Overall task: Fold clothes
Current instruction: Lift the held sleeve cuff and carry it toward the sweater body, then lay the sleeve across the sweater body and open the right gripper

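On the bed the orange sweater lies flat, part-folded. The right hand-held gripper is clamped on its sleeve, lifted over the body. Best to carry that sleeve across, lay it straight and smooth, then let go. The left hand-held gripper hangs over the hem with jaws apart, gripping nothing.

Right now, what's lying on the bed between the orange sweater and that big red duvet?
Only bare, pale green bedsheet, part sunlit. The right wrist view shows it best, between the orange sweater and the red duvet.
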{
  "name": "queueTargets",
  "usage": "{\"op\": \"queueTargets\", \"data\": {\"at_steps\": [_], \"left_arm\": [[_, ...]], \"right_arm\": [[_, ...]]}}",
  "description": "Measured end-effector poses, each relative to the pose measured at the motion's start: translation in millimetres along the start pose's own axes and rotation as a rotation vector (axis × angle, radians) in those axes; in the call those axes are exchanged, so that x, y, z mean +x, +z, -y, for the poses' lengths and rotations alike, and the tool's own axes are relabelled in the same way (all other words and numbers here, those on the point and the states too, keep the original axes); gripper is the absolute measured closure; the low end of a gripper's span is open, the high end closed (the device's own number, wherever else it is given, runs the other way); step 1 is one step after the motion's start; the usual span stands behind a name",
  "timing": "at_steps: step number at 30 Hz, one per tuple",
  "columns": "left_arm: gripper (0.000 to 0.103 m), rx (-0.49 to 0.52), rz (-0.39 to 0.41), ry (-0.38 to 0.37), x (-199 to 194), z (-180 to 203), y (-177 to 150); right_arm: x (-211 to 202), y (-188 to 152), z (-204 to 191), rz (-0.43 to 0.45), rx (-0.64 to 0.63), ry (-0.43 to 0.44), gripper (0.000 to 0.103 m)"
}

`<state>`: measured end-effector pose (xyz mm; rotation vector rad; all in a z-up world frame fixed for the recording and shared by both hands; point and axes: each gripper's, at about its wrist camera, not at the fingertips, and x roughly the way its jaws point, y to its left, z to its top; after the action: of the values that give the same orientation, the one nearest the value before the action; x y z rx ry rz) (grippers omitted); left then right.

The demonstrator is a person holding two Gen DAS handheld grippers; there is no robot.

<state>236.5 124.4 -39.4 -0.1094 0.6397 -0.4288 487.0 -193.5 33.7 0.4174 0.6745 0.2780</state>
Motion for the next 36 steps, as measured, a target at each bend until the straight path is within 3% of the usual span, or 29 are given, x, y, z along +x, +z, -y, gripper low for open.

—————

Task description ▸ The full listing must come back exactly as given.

Task solution ▸
Overall task: Fold clothes
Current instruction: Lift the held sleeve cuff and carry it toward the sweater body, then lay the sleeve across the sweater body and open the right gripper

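On the bed the orange sweater lies flat, part-folded. The right hand-held gripper is clamped on its sleeve, lifted over the body. Best to carry that sleeve across, lay it straight and smooth, then let go. The left hand-held gripper hangs over the hem with jaws apart, gripping nothing.

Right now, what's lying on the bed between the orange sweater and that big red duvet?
Only bare, pale green bedsheet, part sunlit. The right wrist view shows it best, between the orange sweater and the red duvet.
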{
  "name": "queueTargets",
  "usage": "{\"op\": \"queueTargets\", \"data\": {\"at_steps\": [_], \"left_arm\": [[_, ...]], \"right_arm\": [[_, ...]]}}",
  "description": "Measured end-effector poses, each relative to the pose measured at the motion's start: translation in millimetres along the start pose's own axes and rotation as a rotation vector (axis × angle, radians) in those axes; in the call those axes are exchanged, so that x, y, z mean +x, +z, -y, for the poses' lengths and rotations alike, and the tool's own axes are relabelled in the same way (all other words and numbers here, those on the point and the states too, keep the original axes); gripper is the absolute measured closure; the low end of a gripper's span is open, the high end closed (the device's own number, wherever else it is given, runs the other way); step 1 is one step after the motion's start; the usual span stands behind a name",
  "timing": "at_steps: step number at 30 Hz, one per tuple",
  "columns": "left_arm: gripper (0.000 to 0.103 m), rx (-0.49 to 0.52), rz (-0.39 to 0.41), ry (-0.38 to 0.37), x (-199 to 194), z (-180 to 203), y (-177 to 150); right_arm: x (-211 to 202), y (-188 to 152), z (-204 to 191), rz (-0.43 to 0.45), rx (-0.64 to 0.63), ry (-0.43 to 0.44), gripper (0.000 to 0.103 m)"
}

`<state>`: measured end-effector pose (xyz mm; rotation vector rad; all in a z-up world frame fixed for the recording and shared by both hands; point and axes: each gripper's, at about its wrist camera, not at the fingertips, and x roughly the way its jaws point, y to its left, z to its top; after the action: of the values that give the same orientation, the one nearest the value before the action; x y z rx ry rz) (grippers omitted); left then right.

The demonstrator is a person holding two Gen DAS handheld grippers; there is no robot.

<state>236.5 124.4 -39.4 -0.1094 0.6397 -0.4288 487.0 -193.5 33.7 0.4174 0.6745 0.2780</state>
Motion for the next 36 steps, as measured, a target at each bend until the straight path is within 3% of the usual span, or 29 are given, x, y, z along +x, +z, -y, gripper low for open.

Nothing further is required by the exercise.